# BERT with ONNX

In [1]:
import time
import torch
import numpy as np
from transformers import AutoTokenizer, AutoModelForSequenceClassification
import onnxruntime as ort

# Define the model name (using a DistilBERT classifier fine-tuned on SST-2)
model_name = "distilbert/distilbert-base-uncased-finetuned-sst-2-english"


  from .autonotebook import tqdm as notebook_tqdm


In [2]:
# Load tokenizer and model
tokenizer = AutoTokenizer.from_pretrained(model_name)
model = AutoModelForSequenceClassification.from_pretrained(model_name)
model.eval()  # Set to evaluation mode

# Prepare sample input text and tokenized input
text = "This movie was absolutely fantastic!
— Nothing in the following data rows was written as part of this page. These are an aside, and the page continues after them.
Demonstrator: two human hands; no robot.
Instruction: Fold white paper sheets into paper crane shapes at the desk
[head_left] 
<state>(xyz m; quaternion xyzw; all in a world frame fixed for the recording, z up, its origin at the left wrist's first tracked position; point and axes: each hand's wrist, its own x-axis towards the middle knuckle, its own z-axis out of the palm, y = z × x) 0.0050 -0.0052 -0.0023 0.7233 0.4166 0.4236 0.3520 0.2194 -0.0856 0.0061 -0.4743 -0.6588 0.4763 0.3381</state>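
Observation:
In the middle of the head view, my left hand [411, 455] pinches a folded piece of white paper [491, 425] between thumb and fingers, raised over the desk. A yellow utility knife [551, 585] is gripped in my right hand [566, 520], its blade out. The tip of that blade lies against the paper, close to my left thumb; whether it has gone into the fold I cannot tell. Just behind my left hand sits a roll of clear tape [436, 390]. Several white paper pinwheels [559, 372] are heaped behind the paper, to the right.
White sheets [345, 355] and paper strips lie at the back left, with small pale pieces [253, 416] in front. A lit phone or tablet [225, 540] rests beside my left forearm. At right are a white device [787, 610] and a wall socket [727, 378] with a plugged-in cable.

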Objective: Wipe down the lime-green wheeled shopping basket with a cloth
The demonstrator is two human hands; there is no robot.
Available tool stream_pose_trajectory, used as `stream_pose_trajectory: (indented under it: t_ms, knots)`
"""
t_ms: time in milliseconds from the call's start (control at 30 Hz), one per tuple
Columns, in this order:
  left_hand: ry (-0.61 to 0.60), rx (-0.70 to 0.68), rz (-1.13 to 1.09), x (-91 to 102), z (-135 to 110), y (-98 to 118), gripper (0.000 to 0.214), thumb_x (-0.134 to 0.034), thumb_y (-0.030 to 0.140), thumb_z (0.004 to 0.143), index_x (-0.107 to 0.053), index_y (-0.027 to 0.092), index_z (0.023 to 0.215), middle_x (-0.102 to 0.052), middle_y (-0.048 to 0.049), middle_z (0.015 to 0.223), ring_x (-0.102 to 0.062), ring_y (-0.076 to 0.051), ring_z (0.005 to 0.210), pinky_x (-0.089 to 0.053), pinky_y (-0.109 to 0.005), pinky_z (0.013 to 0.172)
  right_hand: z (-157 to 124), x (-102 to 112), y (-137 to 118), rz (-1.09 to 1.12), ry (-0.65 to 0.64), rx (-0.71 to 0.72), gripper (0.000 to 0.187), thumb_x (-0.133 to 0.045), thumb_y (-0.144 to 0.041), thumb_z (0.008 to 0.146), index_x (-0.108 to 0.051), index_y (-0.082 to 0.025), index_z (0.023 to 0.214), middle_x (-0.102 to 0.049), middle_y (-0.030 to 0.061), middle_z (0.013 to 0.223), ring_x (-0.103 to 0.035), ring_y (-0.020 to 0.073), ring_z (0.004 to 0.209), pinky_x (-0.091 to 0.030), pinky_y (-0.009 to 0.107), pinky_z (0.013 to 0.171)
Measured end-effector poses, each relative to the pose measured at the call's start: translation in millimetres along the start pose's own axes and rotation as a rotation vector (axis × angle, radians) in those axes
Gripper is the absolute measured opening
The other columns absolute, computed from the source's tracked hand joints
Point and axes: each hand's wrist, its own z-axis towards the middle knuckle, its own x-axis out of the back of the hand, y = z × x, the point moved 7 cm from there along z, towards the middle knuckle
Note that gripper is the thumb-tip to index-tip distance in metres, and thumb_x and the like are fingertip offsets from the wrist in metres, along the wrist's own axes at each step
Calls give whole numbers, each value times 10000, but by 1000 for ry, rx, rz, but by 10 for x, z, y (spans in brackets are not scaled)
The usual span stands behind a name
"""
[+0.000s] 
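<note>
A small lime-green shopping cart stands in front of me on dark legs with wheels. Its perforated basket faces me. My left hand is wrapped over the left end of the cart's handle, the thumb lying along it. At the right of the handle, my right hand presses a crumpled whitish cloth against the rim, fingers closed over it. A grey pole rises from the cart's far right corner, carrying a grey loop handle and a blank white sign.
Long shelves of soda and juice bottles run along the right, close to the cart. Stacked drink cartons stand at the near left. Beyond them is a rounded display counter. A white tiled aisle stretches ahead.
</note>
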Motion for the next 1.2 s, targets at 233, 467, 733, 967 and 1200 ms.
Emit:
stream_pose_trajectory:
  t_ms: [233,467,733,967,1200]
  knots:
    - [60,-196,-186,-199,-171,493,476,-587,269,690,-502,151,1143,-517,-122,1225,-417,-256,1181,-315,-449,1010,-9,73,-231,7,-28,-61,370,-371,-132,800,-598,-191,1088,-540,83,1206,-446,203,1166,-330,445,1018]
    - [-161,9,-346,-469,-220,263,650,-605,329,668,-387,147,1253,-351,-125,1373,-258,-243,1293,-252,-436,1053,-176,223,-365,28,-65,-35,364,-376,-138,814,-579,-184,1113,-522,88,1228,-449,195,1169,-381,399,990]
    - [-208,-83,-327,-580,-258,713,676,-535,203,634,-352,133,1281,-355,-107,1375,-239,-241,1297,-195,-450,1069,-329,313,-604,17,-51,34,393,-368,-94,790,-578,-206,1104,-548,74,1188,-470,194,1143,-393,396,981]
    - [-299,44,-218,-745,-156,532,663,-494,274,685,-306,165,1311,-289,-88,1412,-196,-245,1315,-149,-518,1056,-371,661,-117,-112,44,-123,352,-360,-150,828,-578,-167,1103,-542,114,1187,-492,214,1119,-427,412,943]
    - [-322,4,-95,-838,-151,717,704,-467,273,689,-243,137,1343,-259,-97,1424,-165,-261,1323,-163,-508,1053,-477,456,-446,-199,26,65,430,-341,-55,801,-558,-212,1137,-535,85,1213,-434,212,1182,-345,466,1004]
I loved every moment of it."
inputs = tokenizer(text, return_tensors="pt")



In [3]:
def benchmark_pytorch_inference(model, inputs, num_runs=100):
    # Warm-up runs
    with torch.no_grad():
        for _ in range(10):
            _ = model(**inputs)
    start_time = time.time()
    with torch.no_grad():
        for _ in range(num_runs):
            _ = model(**inputs)
    end_time = time.time()
    avg_time = (end_time - start_time) / num_runs
    return avg_time



### Pytorch inference benchmarking

In [4]:
pytorch_time = benchmark_pytorch_inference(model, inputs, num_runs=100)
print(f"PyTorch Inference Time: {pytorch_time:.6f} sec/run")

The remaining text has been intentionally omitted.